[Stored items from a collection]
===

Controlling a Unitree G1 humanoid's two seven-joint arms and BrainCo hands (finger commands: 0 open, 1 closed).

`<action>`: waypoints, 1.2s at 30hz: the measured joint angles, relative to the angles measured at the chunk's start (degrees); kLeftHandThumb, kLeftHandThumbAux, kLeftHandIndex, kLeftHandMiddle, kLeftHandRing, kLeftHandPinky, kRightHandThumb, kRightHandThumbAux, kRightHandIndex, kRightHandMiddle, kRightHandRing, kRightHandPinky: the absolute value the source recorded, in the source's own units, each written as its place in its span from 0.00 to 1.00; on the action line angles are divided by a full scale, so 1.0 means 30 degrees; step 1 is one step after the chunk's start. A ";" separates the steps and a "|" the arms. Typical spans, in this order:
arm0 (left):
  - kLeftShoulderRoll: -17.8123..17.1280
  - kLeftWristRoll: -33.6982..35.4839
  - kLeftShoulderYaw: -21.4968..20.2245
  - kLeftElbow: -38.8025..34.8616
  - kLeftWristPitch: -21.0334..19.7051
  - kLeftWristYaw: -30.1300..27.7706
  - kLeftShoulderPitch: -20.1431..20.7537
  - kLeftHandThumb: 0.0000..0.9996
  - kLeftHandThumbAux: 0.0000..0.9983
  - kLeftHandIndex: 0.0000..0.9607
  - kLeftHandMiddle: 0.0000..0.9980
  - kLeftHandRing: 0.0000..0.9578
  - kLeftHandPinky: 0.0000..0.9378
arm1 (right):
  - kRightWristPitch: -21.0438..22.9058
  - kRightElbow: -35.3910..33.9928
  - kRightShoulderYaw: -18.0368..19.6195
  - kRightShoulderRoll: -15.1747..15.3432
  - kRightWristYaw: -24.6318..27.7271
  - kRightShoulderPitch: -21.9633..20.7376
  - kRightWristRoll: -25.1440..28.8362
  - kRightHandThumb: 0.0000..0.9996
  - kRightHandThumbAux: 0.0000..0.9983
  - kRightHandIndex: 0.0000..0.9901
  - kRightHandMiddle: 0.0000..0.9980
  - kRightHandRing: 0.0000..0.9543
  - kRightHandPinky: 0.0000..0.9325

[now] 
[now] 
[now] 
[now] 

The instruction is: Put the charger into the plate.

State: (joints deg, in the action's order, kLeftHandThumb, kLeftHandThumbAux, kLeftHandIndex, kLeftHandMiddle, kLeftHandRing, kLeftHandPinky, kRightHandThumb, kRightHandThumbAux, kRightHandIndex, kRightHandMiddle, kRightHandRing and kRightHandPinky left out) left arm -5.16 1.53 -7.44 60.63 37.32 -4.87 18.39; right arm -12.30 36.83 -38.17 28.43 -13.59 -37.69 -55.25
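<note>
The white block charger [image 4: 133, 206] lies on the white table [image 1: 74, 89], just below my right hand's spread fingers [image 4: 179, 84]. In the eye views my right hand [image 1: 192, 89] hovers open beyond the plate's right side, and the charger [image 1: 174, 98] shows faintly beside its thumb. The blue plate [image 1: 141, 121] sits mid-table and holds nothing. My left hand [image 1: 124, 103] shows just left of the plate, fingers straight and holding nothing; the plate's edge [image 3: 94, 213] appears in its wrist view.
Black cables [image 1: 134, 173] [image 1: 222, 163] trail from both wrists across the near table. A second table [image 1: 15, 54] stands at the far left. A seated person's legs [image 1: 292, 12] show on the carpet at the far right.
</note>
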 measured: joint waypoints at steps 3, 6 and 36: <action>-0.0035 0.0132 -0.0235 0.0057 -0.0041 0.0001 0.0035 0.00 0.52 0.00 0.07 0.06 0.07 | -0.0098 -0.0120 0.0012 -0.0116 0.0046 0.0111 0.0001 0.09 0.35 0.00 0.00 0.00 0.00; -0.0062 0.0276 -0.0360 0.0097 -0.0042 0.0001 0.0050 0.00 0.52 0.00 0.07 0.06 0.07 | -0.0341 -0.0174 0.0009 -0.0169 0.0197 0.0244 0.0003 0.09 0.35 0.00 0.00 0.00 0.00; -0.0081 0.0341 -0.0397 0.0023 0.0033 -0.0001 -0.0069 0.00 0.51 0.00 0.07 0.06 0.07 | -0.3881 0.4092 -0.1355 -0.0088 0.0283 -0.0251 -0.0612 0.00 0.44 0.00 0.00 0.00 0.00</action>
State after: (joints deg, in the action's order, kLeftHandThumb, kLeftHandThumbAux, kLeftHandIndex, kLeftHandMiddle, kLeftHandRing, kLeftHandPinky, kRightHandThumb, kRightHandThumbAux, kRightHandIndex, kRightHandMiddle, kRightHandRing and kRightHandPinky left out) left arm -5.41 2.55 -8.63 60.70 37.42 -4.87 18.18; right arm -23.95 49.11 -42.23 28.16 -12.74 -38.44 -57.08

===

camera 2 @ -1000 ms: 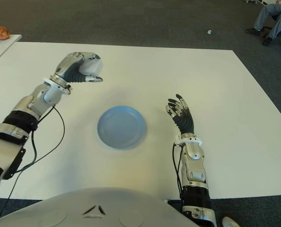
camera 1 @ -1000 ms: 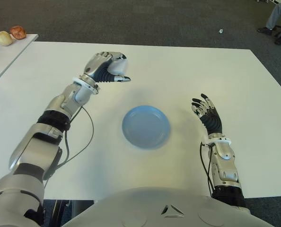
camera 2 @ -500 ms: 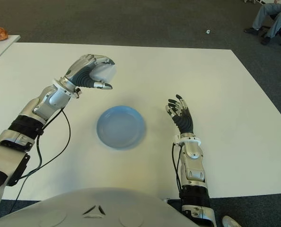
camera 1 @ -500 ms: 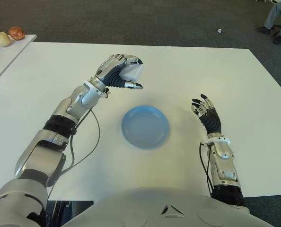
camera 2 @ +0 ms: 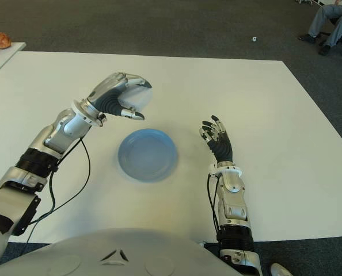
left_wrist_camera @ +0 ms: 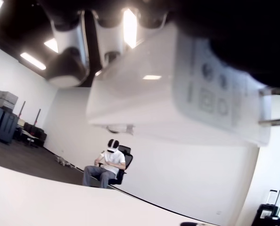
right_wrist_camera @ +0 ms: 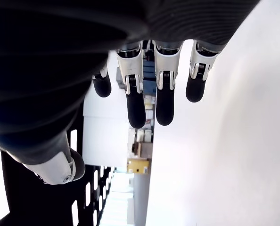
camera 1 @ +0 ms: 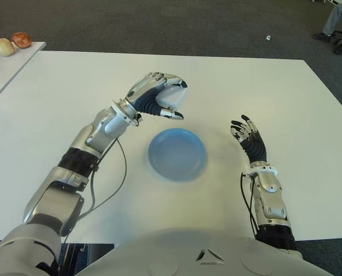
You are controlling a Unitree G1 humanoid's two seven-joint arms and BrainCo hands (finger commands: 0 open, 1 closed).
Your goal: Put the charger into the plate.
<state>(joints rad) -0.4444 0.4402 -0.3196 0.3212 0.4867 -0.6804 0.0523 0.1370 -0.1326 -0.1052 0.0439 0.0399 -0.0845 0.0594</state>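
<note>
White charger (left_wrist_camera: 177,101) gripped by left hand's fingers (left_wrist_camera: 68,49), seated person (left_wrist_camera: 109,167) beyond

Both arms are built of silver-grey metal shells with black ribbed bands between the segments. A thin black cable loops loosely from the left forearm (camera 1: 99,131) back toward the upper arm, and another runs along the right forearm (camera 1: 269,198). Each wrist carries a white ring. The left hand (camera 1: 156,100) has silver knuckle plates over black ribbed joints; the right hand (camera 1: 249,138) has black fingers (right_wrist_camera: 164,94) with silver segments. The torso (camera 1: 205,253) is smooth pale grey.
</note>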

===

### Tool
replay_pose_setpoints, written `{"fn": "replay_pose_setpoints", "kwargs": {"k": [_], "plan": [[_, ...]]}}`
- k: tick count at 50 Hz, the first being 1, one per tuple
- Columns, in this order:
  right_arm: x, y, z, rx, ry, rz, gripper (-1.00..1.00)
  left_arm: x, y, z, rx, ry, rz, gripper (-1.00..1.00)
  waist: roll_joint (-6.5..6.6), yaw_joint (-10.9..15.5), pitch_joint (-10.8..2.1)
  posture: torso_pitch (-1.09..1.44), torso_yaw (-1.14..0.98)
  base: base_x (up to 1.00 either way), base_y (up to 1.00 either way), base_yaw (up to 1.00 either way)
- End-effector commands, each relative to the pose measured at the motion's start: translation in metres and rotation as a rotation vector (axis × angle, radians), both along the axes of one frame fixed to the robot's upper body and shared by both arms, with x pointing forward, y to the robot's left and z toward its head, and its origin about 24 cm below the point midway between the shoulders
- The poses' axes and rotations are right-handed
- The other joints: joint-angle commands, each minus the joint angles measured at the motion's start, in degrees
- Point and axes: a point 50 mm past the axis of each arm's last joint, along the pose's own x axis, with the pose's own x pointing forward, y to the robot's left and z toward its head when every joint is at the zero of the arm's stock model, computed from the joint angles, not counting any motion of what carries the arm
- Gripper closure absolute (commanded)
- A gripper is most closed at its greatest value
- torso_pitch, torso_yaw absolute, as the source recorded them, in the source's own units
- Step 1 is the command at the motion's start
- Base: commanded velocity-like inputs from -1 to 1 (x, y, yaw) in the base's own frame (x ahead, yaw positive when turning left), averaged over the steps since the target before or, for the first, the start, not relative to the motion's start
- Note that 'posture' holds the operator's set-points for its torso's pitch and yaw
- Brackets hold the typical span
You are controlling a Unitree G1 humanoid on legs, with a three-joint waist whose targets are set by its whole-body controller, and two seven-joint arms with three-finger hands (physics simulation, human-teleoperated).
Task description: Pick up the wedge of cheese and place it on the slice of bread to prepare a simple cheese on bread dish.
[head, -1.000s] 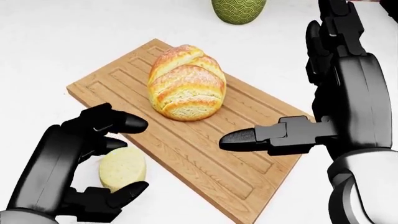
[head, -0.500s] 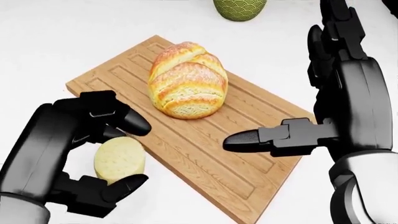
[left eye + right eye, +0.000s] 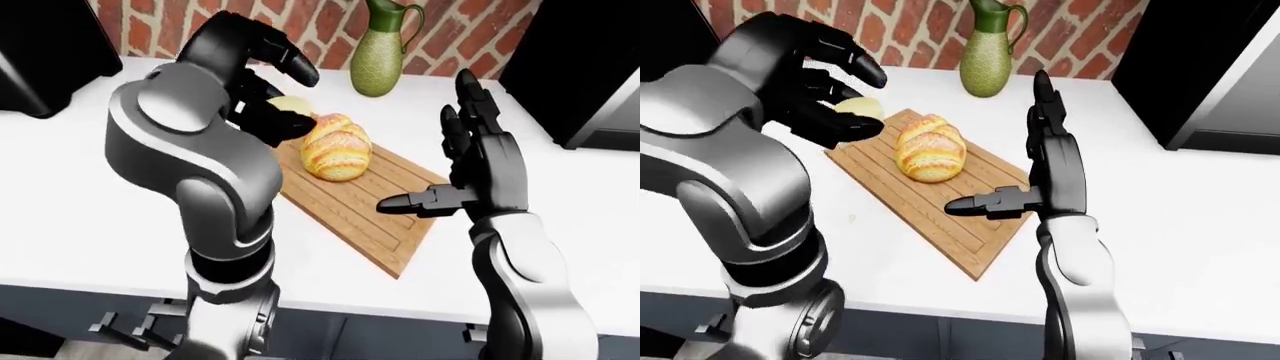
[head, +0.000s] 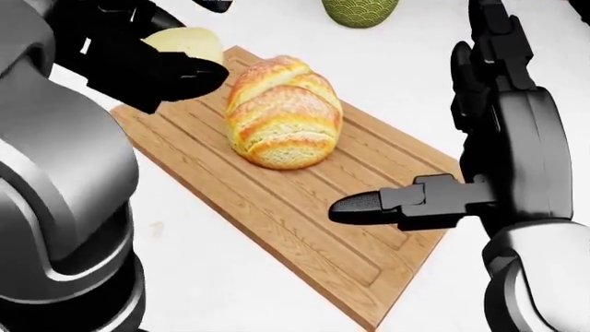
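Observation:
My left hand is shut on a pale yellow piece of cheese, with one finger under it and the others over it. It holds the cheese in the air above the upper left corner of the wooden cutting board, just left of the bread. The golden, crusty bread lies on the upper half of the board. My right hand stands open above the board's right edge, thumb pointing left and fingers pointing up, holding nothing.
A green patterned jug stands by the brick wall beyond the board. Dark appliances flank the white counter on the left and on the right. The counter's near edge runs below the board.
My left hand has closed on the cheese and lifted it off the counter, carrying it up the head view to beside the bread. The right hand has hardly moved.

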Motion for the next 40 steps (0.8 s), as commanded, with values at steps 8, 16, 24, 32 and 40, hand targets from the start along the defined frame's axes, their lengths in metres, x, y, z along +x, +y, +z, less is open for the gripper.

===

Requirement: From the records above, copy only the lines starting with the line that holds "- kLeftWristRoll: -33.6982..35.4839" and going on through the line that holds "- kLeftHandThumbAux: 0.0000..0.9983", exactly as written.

Result of this task:
  - kLeftWristRoll: -33.6982..35.4839
  - kLeftShoulderYaw: -21.4968..20.2245
  - kLeftElbow: -38.8025..34.8616
  - kLeftWristPitch: -21.0334..19.7051
  - kLeftWristYaw: -30.1300..27.7706
  - kLeftShoulderPitch: -20.1431..20.7537
  - kLeftHandThumb: 0.0000..0.9996
  - kLeftHandThumbAux: 0.0000..0.9983

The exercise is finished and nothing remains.